== What you need to do ==
I need every line of the material below that includes the string "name".

== Source records ==
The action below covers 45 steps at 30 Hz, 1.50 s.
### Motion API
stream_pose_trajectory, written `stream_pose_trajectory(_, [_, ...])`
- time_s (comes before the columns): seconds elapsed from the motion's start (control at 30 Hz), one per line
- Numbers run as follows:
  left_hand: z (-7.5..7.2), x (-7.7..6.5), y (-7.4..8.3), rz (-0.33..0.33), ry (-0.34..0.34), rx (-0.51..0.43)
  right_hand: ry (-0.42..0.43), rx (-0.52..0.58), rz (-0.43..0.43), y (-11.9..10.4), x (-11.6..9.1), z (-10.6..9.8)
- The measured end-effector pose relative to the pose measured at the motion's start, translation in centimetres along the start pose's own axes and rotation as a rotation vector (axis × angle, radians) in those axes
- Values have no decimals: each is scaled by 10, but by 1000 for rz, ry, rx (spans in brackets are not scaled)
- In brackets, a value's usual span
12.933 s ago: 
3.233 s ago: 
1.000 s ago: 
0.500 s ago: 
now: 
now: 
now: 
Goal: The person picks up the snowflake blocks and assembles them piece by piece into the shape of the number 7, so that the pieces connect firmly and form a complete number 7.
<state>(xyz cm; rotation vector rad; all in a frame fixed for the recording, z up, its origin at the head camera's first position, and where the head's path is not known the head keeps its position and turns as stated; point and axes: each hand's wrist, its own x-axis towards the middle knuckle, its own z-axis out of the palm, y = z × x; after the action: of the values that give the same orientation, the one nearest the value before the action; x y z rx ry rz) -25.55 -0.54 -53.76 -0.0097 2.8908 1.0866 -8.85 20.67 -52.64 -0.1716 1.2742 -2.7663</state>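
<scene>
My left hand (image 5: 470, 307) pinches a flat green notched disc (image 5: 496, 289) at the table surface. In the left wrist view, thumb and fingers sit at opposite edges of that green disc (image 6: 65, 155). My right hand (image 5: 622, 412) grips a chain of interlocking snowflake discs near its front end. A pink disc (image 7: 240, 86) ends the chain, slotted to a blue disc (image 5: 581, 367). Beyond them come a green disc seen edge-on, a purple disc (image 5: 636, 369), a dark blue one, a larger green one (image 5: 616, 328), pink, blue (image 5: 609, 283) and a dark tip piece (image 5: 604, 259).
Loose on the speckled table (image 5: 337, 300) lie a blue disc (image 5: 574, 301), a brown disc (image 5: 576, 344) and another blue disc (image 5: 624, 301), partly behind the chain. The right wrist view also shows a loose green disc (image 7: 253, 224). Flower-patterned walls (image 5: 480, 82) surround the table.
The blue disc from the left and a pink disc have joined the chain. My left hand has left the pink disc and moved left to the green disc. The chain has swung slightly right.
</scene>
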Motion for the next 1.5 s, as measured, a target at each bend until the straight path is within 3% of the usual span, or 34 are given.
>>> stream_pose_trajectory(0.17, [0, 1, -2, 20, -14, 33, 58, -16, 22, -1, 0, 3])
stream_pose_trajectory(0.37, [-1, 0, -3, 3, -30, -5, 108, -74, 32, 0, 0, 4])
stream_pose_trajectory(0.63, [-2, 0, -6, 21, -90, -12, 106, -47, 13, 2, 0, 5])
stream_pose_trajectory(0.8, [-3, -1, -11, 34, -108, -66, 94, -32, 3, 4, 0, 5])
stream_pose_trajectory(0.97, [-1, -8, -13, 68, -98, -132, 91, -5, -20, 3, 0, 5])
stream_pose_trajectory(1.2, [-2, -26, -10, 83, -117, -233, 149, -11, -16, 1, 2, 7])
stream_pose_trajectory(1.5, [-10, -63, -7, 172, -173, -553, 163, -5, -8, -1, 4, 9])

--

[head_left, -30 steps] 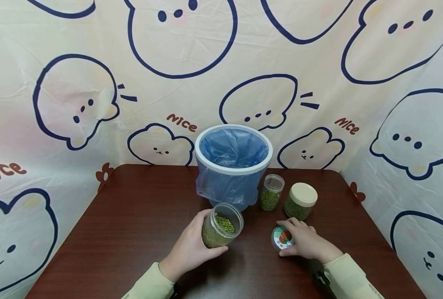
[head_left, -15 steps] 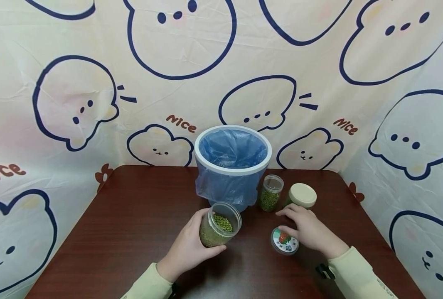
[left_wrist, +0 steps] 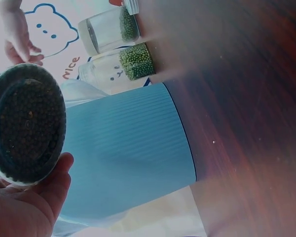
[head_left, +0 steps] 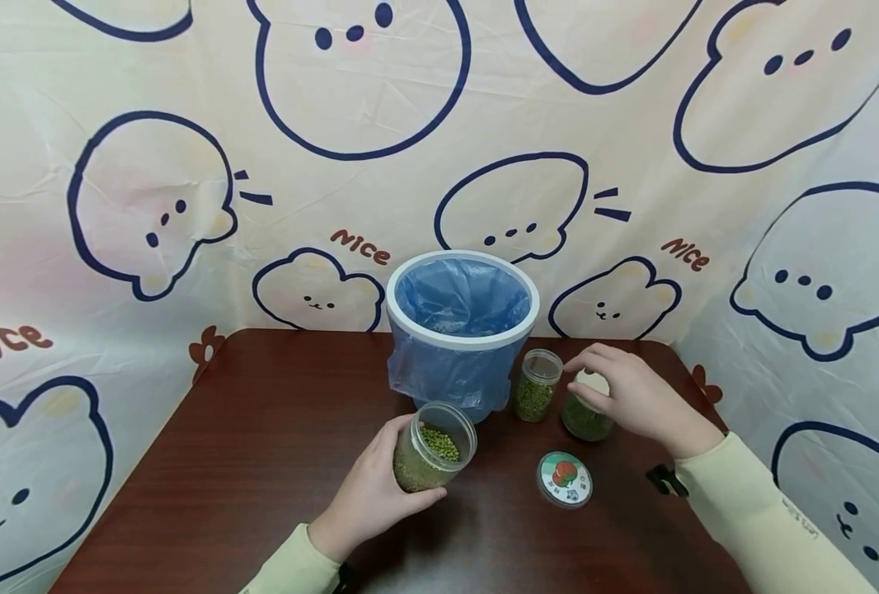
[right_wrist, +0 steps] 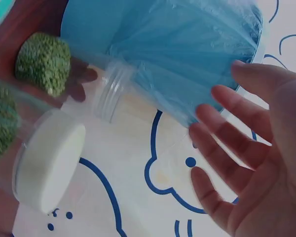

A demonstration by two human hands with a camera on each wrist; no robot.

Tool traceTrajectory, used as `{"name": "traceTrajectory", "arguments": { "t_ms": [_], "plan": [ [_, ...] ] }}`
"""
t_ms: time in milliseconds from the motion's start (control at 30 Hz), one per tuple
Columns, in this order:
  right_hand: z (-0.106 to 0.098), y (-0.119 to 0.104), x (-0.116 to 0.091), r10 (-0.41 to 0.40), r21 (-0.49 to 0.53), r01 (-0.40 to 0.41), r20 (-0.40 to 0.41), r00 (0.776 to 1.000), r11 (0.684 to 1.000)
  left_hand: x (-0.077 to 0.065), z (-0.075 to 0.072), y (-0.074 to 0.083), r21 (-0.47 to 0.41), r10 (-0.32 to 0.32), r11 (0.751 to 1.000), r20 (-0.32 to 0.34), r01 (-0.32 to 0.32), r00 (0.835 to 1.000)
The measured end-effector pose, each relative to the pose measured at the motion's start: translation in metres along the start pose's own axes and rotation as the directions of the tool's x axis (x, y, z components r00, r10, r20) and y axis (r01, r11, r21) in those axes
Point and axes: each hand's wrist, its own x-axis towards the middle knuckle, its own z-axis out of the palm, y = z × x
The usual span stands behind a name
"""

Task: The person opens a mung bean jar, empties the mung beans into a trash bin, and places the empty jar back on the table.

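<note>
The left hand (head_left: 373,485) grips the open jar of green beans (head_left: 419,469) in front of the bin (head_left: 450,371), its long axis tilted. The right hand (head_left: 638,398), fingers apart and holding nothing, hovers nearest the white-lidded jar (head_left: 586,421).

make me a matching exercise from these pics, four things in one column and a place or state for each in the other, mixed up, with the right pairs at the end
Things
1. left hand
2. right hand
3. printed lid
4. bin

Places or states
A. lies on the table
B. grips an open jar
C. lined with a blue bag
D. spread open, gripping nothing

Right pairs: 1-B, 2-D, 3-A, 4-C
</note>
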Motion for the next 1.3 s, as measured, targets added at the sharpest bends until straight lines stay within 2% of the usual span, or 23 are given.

== Task response ==
Tool traceTrajectory, used as `{"name": "traceTrajectory", "arguments": { "t_ms": [_], "plan": [ [_, ...] ] }}`
The usual span stands behind a name

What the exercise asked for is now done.